To most people, Los Angeles-based Aggressive Solutions Int., or A.S.I., appears to be a mere public relations firm or trouble-shooting agency, but in reality it is a front for a gang of powerful villains. All was going well for A.S.I. until it found itself the target of a relentless and violent vendetta by a mysterious woman calling herself Madame Mirage.

==The character==
Madame Mirage's creator, Paul Dini, likens her to pulp hero The Shadow taken a step further. Mirage employs various degrees of superpowers including mind control, magic, and shape shifting in order to confound and defeat her enemies. (The visual appearance of Madame Mirage is based on magician and illusionist Misty Lee, Dini's wife.) Mirage also has a younger sister named Harper, who acts as backup on her missions against the A.S.I.

Who exactly Madame Mirage is and why she's embarked upon her campaign of revenge are the central questions at the heart of the series. While the "who" would be revealed in a timely fashion, the question of "why" is of greater import. Dini has said, "Revealing Mirage's identity is just the tip of the iceberg. There will be clues, and the more astute readers will be able to fit them together pretty quickly. One clue comes in the form of Harper, Mirage's younger sister. Mirage and Harper have a relationship not unlike Batman and Robin. Mirage is the one out dispensing justice, while Harper is her backup. They both have a personal stake against A.S.I. and have devoted their lives and abilities to bringing down the evil corporation."

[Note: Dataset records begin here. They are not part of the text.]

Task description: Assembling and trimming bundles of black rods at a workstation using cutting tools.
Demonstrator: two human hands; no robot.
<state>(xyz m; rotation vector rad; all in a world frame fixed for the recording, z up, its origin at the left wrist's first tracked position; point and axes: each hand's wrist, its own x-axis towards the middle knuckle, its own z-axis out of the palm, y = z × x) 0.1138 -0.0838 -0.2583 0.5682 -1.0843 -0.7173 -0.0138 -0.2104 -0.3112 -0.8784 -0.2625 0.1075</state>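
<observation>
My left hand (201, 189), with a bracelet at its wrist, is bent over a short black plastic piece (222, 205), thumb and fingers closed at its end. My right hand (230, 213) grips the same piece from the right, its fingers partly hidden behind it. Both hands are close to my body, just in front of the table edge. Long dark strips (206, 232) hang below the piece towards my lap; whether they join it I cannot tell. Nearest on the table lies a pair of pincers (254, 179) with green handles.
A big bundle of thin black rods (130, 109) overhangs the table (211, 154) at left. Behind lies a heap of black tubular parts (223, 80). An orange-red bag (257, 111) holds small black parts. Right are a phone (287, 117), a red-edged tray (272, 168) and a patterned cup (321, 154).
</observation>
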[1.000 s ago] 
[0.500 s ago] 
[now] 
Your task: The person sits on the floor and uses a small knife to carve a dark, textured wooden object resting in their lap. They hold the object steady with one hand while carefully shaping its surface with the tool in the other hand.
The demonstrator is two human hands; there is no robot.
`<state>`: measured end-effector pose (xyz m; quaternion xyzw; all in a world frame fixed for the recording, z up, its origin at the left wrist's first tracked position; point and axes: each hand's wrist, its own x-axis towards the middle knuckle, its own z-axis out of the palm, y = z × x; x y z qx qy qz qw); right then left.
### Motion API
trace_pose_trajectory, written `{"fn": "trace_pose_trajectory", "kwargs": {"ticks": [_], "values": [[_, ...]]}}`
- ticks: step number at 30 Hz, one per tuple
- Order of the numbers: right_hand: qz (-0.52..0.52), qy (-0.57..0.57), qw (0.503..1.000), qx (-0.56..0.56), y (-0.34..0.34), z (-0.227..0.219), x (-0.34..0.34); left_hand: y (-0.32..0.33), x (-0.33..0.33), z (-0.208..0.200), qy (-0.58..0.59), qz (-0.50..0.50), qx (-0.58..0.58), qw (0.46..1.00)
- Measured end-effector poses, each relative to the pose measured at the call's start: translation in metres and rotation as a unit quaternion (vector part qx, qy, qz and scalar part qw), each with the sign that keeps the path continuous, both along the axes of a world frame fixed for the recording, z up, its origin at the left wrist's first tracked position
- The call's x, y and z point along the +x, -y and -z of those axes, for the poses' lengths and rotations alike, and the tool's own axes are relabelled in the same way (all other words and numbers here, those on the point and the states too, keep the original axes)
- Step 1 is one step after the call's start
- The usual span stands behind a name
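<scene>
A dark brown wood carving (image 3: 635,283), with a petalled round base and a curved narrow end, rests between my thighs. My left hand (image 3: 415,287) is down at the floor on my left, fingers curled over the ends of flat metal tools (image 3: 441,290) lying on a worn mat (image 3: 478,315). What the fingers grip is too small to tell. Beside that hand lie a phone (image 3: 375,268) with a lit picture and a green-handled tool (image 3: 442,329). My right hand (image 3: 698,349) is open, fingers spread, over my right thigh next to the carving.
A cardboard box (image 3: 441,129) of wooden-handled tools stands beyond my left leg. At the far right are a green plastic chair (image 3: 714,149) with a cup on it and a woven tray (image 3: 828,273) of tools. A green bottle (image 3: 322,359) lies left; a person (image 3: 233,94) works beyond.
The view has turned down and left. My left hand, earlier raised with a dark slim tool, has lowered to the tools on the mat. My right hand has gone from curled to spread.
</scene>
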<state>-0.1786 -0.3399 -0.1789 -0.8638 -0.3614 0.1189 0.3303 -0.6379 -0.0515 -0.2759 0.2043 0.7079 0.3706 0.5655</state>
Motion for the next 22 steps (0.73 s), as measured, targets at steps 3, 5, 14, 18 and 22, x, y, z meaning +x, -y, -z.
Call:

It was revealed in Madam Mirage #3 that Madame Mirage is in fact Harper in disguise. Several years before, when the sisters were working with their struggling technological enterprise, they were approached by executives from A.S.I. who sought to buy the sisters' technology, including their top secret government project, the Ellison Project. Negotiations soured, however, and both sisters were shot. Shortly afterwards, their father was betrayed by a colleague who turned him in to the government for her own freedom and then went to work for A.S.I. Only Harper escaped to develop the Ellison project into a tool crafted around the likeness of her dead sister Angela and to exact revenge on those who hurt her family.

==Origins==
Paul Dini pitched the idea of Madame Mirage seven years prior to the first issue of the book. The early concept was pitched to an internet animation studio that wanted an action-driven femme fatale series. But the studio went out of business the weekend following the meeting. Dini compared what happened to an episode of The Simpsons called "I Am Furious (Yellow)" in which Bart creates a character based on his father – much as Dini based his character on his wife – and in both cases the studio goes out of business.

Following that, Dini put the Mirage pitch in a sketchbook where it remained for years until Jim McLauchlin came on board at Top Cow as an editor. McLauchlin was interested in creating a new series about a tough new heroine and contacted Paul Dini. Dini brought back the Mirage concept, updated it, and began scripting stories.